Note: This is a test kit that will be mailed to you. It can be performed using a swab or a blood draw. Unless we are told otherwise, the swabs will be sent to you. It is your responsibility to arrange for the blood draw for your kit should you choose the blood draw.


Fasting Required: No
Lab: Cell Science Systems
Specimen: Swab (Blood - by request only.)
Results: Average processing time 10-15 business days
Note: Result turnaround times are an estimate and are not guaranteed. Our reference lab may need additional time due to weather, holidays, confirmation/repeat testing, or equipment maintenance.

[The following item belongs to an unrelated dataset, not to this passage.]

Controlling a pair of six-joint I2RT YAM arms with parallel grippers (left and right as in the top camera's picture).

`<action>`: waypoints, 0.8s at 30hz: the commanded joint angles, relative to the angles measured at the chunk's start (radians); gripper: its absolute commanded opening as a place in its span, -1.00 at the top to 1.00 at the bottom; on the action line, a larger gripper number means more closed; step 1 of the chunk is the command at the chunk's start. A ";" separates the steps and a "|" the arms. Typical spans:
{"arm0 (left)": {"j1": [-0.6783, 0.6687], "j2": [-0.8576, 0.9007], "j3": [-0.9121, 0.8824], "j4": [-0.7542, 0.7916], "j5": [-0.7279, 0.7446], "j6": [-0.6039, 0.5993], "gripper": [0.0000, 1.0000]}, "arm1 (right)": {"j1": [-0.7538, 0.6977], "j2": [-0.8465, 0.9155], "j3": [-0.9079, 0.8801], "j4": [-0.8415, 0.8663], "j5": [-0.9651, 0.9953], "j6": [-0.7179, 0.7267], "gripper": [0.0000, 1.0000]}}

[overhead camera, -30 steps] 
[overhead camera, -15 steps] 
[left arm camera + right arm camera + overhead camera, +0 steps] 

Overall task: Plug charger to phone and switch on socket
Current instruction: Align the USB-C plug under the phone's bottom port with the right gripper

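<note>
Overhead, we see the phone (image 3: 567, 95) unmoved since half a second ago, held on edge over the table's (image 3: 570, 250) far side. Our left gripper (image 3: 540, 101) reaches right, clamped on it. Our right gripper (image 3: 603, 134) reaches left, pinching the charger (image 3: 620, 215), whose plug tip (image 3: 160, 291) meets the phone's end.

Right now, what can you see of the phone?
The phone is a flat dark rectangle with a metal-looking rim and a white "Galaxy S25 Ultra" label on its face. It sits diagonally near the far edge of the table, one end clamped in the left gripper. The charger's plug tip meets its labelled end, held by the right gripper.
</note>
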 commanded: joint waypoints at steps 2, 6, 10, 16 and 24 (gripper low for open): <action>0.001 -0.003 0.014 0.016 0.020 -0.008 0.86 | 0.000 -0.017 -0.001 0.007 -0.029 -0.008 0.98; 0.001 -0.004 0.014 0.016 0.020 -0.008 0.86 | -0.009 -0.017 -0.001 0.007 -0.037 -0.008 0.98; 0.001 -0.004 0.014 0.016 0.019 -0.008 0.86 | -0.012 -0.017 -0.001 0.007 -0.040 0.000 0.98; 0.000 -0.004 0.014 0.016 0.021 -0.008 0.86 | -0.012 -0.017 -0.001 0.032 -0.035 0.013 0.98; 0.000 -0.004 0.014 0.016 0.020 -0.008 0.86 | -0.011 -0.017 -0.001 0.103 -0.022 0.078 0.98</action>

Medication and Supplement Instructions for CSS Testing:
  • Testing does not need to be delayed because of medication or supplement use.
  • Medications that are part of your daily routine should be continued as they are considered part of your normal physiological state.
  • If possible, please avoid taking any oral medications, IV infusions, intramuscular (IM) injections, or oral supplements for 4 hours before blood draw.
  • If you are taking medications that may impact white blood cell counts, it is recommended to collect an additional blood tube at the time of your draw.
  • For short term medications (such as antibiotics) that will be discontinued, it is best to wait at least 2 weeks after completing the medication before completing your blood draw.
  • If you are taking methylene blue, it is recommended to wait at least 72 hours after your last dose before proceeding with your blood draw for the Cellular Nutrition Assay.
  • Fasting is not necessary


Description: Folic acid (vitamin B9) passes through a complex metabolic pathway in order to be used in the methionine/homocysteine cycle. It is first converted to tetrahydrofolate (THF) then to 5,10-methylenetetrahydrofolate (5,10-CH2- THF).

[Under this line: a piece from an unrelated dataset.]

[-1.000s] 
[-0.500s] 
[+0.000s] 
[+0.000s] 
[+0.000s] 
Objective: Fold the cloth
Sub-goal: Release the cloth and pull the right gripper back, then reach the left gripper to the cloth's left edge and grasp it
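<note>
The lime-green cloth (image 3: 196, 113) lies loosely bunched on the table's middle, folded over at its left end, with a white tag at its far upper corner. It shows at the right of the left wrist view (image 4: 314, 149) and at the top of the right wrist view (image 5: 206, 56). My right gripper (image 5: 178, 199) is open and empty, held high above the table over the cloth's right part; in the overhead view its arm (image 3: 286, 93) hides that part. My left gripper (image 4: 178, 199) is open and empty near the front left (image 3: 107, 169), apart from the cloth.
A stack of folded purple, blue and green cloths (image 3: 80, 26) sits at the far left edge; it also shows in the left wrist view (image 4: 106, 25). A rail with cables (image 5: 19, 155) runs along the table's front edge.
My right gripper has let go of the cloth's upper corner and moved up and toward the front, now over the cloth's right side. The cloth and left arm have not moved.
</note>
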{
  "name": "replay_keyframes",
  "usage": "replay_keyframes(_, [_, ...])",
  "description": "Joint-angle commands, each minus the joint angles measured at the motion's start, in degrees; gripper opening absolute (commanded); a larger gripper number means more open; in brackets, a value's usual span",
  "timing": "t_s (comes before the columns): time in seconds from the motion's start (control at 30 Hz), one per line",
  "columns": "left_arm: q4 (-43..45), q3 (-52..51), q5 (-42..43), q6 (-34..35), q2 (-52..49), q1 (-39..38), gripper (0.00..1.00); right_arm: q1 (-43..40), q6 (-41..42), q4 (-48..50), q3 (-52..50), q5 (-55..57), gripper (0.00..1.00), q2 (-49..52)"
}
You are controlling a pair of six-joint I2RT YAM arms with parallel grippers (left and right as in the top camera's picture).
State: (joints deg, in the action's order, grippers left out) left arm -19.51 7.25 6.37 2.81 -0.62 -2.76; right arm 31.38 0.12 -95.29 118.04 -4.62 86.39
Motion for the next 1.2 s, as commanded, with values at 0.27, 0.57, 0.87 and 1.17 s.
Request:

MTHFR is needed to further convert 5,10-CH2-THF into active 5-methyltetrahydrofolate (5-MTHF), in order to convert methionine from homocysteine. This is where one genetic problem can occur. If the patient has particular genetic polymorphisms in the MTHFR gene, challenges can occur, converting folic acid into its active form 5-MTHF. If the patient acquired the SNPs from both parents (called homozygous positive), she/he probably has significantly reduced MTHFR activity and a marked deficiency in active 5-MTHF. If the patient received the SNP from only one parent (heterozygous positive) he/she may have suboptimal MTHFR function.

The SNPs investigated here are at position C677T and A1298C (Ala222Val and Glu429Ala). Testing these SNPs indicate how well homocysteine is cleared from the blood.30 Approximately 10% of Caucasian and Asian populations have 70% less activity (homozygote positive, diminished function). About 40% of the population (heterozygous appearance) have a diminished enzyme capacity to convert folic acid into (levomefolic acid) 5-MTHF.

There is no age restriction on this test.